Excluding pictures, what does the listing below contain from the line with "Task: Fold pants" up to and including the line with "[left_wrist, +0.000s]", word for word?

DATA SEGMENT:

|---|

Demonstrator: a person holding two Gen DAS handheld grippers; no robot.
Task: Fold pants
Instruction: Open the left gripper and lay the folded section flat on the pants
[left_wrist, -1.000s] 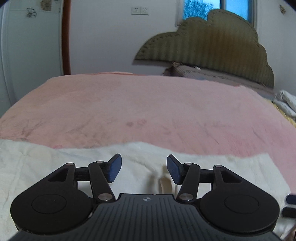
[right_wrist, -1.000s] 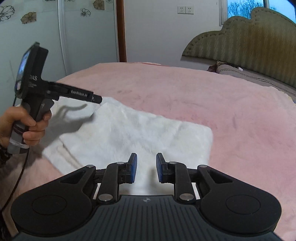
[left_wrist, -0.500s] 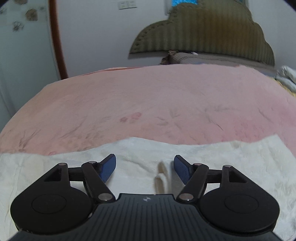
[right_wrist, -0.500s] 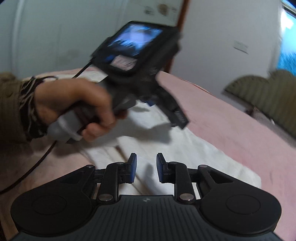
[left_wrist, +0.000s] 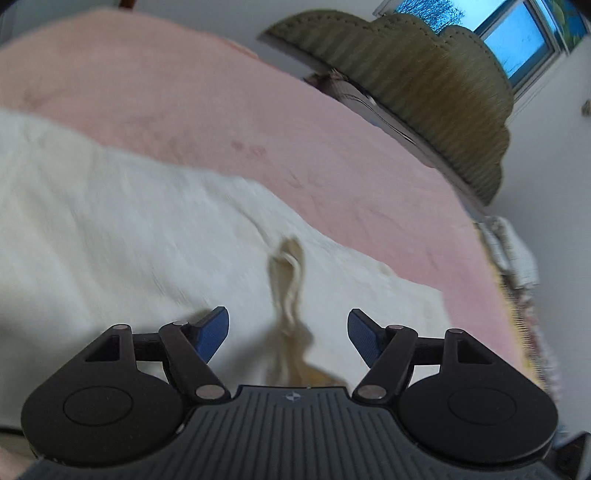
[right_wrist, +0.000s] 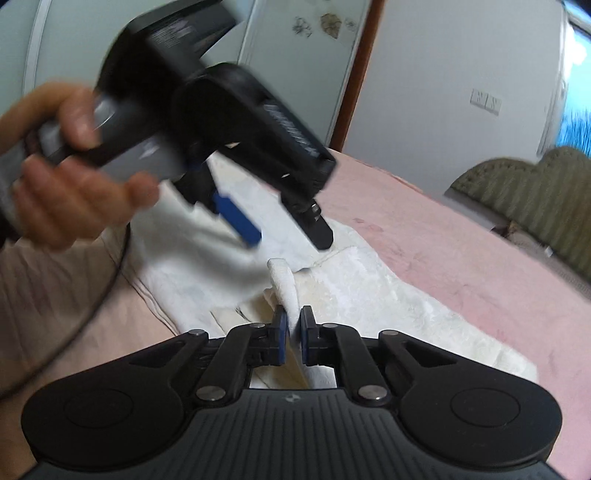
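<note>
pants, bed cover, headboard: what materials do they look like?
Pants: cream, thick fleece or terry-like knit by the nubby, matte pile; exact fabric unclear. The right tongs pinch a raised fold.
Bed cover: pink short-pile plush, going by the brushed streaks in the nap.
Headboard: olive upholstery with ribbed channels and a stitched scalloped edge; probably fabric.

Open pink bedspread (left_wrist: 258, 122) lies beyond the white pants (left_wrist: 110, 229). The left gripper (right_wrist: 284, 229), jaws spread, hangs just above the pants' raised fold (right_wrist: 282, 280), crowding the right gripper (right_wrist: 291, 336) pinching it.
</note>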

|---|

SOLUTION TO THIS TASK:
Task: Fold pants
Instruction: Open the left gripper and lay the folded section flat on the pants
[left_wrist, -1.000s] 
[right_wrist, -1.000s] 
[left_wrist, -0.500s] 
[right_wrist, -0.500s] 
[left_wrist, +0.000s] 

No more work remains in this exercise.